GUNUNGKIDUL - Mengaku hanya penasaran terhadap kemolekan anak dari kerabatnya, G (36) warga Dusun Sumberejo, Kalurahan Ngawu Kapanewon Playen, Gunungkidul ini nekat melakukan pencabulan di rumah kerabat korban, CDR (17).
Kapolres Gunungkidul, AKBP Eddy Bagus Sumantri mengatakan, aksi pencabulan tersebut terjadi hari Jumat tanggal 09 Juni 2023 sekira pukul 08.30 WIB yang lalu. Aksi pencabulan tersebut dilakukan di kediaman pelaku di Dusun Sumberjo Kalurahan Ngawu Kapanewon Playen, Gunungkidul.
"Korban kebetulan berada di rumah pelaku," terang dia, Senin (26/6/2023).
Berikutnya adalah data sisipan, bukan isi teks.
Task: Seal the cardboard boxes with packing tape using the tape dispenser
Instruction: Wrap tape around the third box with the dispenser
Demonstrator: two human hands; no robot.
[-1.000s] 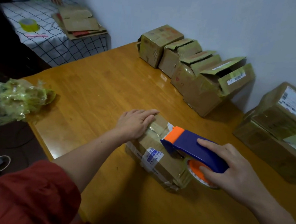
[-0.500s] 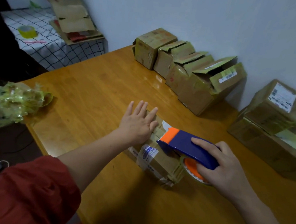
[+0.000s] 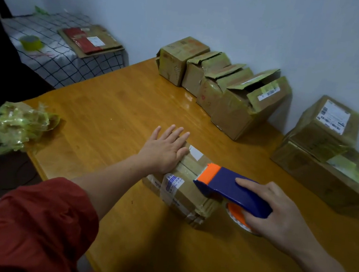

Saat itu pelaku baru saja masuk ke rumah, dan mendapati korban tengah di dalam rumahnya. Saat itu korban tengah memasak, kebetulan tengah menanak nasi untuk di makan bersama keluarga tersebut.
Tanpa diduga, pelaku memeluk korban dari belakang dan langsung melakukan pencabulan dengan cara memegang payudara korban. Sontak hal tersebut membuat korban kaget dan berontak berusaha melepaskan diri.
"Kemudian korban berteriak dan berlari ke luar rumah," tutur dia.
Korban kemudian berlari ke depan rumah dan merminta bantuan ke orang yang sedang lewat di depan rumah milik kerabatnya. Korban Kemudian ketakutan dan menghubungi orangtuanya agar menjemputnya pulang.
Korban kemudian menceritakan aksi yang menimpanya. Dan keluarga besar korban tak terima hingga akhirnya pelapor, ARA (28) warga Kalurahan Songbayu Kapanewon Girisubo Gunungkidul selaku Bibi dari korban melaporkan ke SPKT Polres Gunungkidul.
"Pelaku itu sebetulnya sudah beristri," ujar dia.
Dari kasus tersebut polisi menyita barang bukti 1 (satu) Potong rok Panjang warna hijau, 1 (satu) Potong Kaos Lengan Pendek warna merah bertuliskan “BETTY BOOT”, 1 (satu) Potong celana kolor pendek warna hitam kombinasi biru disebelah kiri,
Serta 1 (satu) Potong Bra warna Pink, 1 (satu) potong celana pendek warna hitam motif bulat berwarna putih, 1 (satu) Potong kaos lengan pendek warna abu-abu bertuliskan “ngawu story”, 1(satu) Potong celana dalam berwarna merah maroon
"Pelaku bakal dikenakan Pasal 82 UU Nomor 17 Tahun 2016 tentang Penetapan Peraturan Pemerintah Pengganti UU Nomor 1 tahun 2016 tentang Perubahan Kedua atas UU nomor 23 Tahun 2002 tentang Perlindungan Anak Menjadi UU, dengan ancaman hukuman penjara paling lama 15 (lima belas) tahun," pungkasnya.